Mais à ceux qui diront que «ne pas travailler signifie ne rien faire», ce dernier répond : «Il est bien plus courageux parfois de prendre son temps pour la prière et le recueillement (travail d’introspection) que de travailler uniquement pour s’occuper l’esprit».Pas question non plus pour Mustapha de s’acharner au travail durant Ramadan. «Je préfère rester chez moi, je ne suis pas fatigué et le temps passe vite. Cela me permet de passer du temps avec mon épouse et mes enfants. Je me lève vers 15-16 h. Je prends ma douche, fait quelques courses en prévision du ftour et c’est parti jusqu’à 3-4 h du matin» avoue ce père de famille.
Une déclaration qui déclenche les foudres de Amina, directrice marketing. «Ce n’est pas du tout le but du ramadan ! En temps normal, on vit le jour et on dort la nuit. Alors si on vit la nuit et on dort le jour, cela revient au même. Où est la privation ? C’est bien trop facile !», s’emporte-t-elle. «Moi aussi, je ne travaille pas durant le ramadan afin d’être disponible pour ma famille. En temps normal, je travaille beaucoup et je n’ai pas le temps de cuisiner comme je le voudrais. Mais durant le ramadan, je souhaite que la cuisine traditionnelle retrouve sa place dans notre foyer. Je ne fais pas de grasses matinées, je suis active du matin au soir. Je continue même de faire ma marche à pied quotidienne pour le maintien de la forme. Aucun stress et jamais d’énervement, je me sens une pêche inhabituelle durant ce mois béni. Mais je suis peut-être la seule ?» s’interroge cette mère et épouse active. Si pour certains, allier travail et jeûne semble être chose facile, d’autres déplorent leur condition professionnelle. «Je travaille dans un centre d’appel.

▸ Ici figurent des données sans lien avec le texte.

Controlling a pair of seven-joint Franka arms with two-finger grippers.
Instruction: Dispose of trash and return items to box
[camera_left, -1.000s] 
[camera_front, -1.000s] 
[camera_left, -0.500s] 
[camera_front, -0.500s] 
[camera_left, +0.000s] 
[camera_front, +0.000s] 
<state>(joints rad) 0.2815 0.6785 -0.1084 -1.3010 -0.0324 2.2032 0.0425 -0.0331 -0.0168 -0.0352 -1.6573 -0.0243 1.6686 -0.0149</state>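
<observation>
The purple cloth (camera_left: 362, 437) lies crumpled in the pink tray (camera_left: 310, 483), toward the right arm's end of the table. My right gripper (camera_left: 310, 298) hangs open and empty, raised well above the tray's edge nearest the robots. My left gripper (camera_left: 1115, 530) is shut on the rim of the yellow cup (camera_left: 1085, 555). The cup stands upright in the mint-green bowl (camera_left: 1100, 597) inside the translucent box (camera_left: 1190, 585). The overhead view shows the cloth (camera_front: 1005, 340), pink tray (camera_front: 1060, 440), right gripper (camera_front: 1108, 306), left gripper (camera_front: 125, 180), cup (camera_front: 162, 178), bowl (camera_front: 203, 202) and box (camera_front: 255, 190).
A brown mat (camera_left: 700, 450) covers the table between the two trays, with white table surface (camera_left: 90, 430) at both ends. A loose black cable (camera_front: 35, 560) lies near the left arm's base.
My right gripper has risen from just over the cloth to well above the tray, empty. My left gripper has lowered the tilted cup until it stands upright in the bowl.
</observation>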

Je peux vous dire que jeûner est loin d’être facile. Déjà parce que le client est étranger. Parler toute la journée une langue qui n’est pas la nôtre est fatigant, surtout quand on entend que des reproches ou des insultes», se désole Hind. En plus de devoir encaisser les retours de clients mécontents, celle-ci pointe également du doigt ses horaires.
«Ils ne sont pas du tout aménagés en circonstance. On peut faire du 5h-13h comme du 9h-18h. Essayez de trouver un taxi à 18h30 pour rentrer chez vous… Quand j’arrive chez moi, c’est quasiment l’heure de la rupture du jeûne et je n’ai pas le temps de le préparer comme il faudrait pour mon époux», s’offusque-t-elle. Et quand on lui demande pourquoi elle ne prend pas ses vacances durant le ramadan, celle-ci répond : «C’est prévu, mais nous n’avons le droit qu’à deux semaines par an…». «Ces entreprises-là sont bourrés d’argent, elles pourraient au moins proposer un petit quelque chose à manger pour les employés qui finissent à 18h, sachant que si le client appelle à 17h59, on est tenu de lui répondre et de rester en ligne jusqu’à ce qu’il décide de raccrocher, 30 minutes ou 1h plus tard !» se plaint la jeune femme. Pour tenir le coup, Yassine, lui, s’en remet directement à sa foi. «Cela fait plusieurs années que je passe le ramadan au travail. Il n’y a pas beaucoup de gens qui jeûnent chez nous. Alors quand tu es le seul, ce n’est pas facile. Le point positif, c’est que l’on sait finalement si on a un minimum de foi ou bien si on ne jeunait que par “habitude” ou “contrainte”».
Enfin, pour d’autres, le mot vacances ne rimerait pas si bien avec ramadan : «Le ramadan c’est faire son jeûne, sa prière, de bonnes actions, s’approcher de Dieu… Aller à la plage, bronzer, se faire des petits restaus» en famille, ou siroter un bon cocktail (le concept même des vacances, pour moi en tout cas), ne colle pas du tout avec le ramadan… C’est pourquoi, pour profiter pleinement de mon congé, je préfère attendre…», conclut finalement Karim.